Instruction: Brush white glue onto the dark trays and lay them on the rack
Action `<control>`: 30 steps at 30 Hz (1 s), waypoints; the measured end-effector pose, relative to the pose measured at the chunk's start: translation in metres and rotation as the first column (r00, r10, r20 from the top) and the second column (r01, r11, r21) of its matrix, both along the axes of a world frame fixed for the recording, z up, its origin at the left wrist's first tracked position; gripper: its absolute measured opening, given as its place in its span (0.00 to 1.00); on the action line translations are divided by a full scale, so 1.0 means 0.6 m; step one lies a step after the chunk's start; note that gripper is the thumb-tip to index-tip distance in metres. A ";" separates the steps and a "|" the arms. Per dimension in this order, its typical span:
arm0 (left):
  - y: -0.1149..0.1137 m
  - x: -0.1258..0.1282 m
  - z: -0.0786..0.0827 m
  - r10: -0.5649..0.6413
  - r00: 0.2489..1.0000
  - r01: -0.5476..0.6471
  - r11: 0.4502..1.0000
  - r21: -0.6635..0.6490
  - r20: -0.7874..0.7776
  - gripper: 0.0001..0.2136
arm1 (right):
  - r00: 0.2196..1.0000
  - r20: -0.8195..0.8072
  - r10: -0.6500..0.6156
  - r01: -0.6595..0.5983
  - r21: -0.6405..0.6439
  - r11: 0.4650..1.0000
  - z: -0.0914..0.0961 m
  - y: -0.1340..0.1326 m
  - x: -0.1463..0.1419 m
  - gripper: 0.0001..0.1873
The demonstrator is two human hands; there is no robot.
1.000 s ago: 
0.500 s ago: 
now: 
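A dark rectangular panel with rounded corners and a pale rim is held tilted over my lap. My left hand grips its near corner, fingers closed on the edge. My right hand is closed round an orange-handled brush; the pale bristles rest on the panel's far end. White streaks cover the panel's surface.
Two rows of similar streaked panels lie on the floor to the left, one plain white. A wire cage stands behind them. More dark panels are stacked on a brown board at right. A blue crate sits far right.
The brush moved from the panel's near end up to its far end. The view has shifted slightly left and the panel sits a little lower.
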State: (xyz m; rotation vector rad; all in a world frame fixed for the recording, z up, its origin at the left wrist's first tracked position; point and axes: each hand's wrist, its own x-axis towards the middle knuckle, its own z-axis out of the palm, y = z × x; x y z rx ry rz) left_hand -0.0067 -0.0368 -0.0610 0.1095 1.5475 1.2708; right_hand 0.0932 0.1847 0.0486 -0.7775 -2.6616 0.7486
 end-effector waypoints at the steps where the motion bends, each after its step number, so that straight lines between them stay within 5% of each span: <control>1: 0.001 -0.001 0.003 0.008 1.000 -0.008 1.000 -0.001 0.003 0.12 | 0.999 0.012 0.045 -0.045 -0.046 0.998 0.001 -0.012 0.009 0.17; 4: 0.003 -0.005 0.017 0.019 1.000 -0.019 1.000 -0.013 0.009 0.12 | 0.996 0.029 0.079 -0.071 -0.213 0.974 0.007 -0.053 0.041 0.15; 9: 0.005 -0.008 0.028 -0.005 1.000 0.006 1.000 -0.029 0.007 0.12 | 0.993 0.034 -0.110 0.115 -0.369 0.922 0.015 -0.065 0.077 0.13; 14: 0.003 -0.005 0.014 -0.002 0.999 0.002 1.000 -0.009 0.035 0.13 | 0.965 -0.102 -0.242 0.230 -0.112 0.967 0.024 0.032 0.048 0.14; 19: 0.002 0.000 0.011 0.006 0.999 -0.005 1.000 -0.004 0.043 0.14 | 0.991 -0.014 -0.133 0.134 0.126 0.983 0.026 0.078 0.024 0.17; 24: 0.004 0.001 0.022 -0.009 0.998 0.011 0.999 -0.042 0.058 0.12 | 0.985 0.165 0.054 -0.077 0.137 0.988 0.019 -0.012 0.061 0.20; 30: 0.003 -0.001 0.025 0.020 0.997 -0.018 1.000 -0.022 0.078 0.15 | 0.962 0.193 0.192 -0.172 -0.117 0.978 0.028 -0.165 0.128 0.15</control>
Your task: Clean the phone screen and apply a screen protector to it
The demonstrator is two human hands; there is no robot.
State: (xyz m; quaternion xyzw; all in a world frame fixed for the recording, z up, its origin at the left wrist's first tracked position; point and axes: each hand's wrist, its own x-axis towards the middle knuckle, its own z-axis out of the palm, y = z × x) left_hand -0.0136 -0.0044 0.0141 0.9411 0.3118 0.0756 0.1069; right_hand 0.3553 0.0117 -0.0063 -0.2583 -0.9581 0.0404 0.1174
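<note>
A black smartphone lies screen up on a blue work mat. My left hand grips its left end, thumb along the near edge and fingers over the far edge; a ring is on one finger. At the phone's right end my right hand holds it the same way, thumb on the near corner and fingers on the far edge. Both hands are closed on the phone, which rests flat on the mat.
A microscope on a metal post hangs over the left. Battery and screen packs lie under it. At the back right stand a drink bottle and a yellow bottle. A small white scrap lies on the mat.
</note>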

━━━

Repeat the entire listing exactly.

*REPLY*
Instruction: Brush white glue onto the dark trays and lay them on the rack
Action `<control>`: 30 steps at 30 Hz (1 s), waypoints; the measured end-effector pose, relative to the pose measured at the chunk's start: translation in metres and rotation as the first column (r00, r10, r20 from the top) and the second column (r01, r11, r21) of its matrix, both along the axes of a world frame fixed for the recording, z up, its origin at the left wrist's first tracked position; gripper: its absolute measured opening, given as its place in its span (0.00 to 1.00); on the action line translations are divided by a full scale, so 1.0 means 0.6 m; step one lies a step after the chunk's start; note that gripper is the thumb-tip to index-tip distance in metres. A ";" separates the steps and a "|" the arms. Per dimension in this order, its typical span:
arm0 (left):
  - y: -0.1149..0.1137 m
  - x: -0.1258..0.1282 m
  - z: -0.0786..0.0827 m
  - r10: -0.5649..0.6413
  - r00: 0.2489..1.0000
  - r01: -0.5476..0.6471
  - r11: 0.4502..1.0000
  - r21: -0.6635..0.6490
  - r20: -0.7874..0.7776
  - gripper: 0.0001..0.2136
arm1 (right):
  - r00: 0.2196..1.0000
  - r20: -0.8195..0.8072
  - r10: -0.6500..0.6156
  - r01: -0.6595..0.5983
  - r21: -0.6405..0.6439
  - r11: 0.4650..1.0000
  - z: -0.0914..0.0961 m
  - y: -0.1340..0.1326 m
  - x: -0.1463..0.1419 m
  - gripper: 0.0001..0.1873
The demonstrator is two human hands; there is no robot.
1.000 s ago: 
0.500 s ago: 
now: 
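A dark rectangular panel with rounded corners and a pale rim is held tilted over my lap. My left hand grips its near corner, fingers closed on the edge. My right hand is closed round an orange-handled brush; the pale bristles rest on the panel's far end. White streaks cover the panel's surface.
Two rows of similar streaked panels lie on the floor to the left, one plain white. A wire cage stands behind them. More dark panels are stacked on a brown board at right. A blue crate sits far right.
The brush moved from the panel's near end up to its far end. The view has shifted slightly left and the panel sits a little lower.
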State: (xyz m; rotation vector rad; all in a world frame fixed for the recording, z up, its origin at the left wrist's first tracked position; point and axes: each hand's wrist, its own x-axis towards the middle knuckle, its own z-axis out of the palm, y = z × x; x y z rx ry rz) left_hand -0.0067 -0.0368 -0.0610 0.1095 1.5475 1.2708; right_hand 0.0932 0.1847 0.0486 -0.7775 -2.6616 0.7486
 end-effector waypoints at the steps where the motion bends, each after its step number, so that straight lines between them stay within 5% of each span: <control>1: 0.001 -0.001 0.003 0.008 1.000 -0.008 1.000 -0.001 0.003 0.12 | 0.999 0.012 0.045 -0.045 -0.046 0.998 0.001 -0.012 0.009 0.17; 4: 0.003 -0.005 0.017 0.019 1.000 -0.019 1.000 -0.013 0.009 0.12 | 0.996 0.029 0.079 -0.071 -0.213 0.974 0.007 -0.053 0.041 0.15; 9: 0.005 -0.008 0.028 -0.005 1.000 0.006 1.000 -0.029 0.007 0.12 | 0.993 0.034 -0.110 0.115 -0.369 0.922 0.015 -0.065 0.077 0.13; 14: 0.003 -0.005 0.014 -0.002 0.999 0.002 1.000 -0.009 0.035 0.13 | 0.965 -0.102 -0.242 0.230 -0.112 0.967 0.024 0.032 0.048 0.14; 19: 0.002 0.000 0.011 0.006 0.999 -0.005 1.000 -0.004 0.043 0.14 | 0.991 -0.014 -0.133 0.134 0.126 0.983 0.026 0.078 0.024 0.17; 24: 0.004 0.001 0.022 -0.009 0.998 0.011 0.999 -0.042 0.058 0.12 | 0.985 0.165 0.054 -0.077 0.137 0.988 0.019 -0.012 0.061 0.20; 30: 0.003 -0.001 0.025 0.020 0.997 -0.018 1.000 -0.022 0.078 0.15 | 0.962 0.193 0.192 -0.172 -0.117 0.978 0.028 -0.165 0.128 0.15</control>
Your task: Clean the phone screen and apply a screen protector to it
The demonstrator is two human hands; there is no robot.
State: (xyz m; quaternion xyzw; all in a world frame fixed for the recording, z up, its origin at the left wrist's first tracked position; point and axes: each hand's wrist, its own x-axis towards the middle knuckle, its own z-axis out of the palm, y = z × x) left_hand -0.0136 -0.0044 0.0141 0.9411 0.3118 0.0756 0.1069; right_hand 0.3553 0.0117 -0.0063 -0.2583 -0.9581 0.0404 0.1174
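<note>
A black smartphone lies screen up on a blue work mat. My left hand grips its left end, thumb along the near edge and fingers over the far edge; a ring is on one finger. At the phone's right end my right hand holds it the same way, thumb on the near corner and fingers on the far edge. Both hands are closed on the phone, which rests flat on the mat.
A microscope on a metal post hangs over the left. Battery and screen packs lie under it. At the back right stand a drink bottle and a yellow bottle. A small white scrap lies on the mat.
</note>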

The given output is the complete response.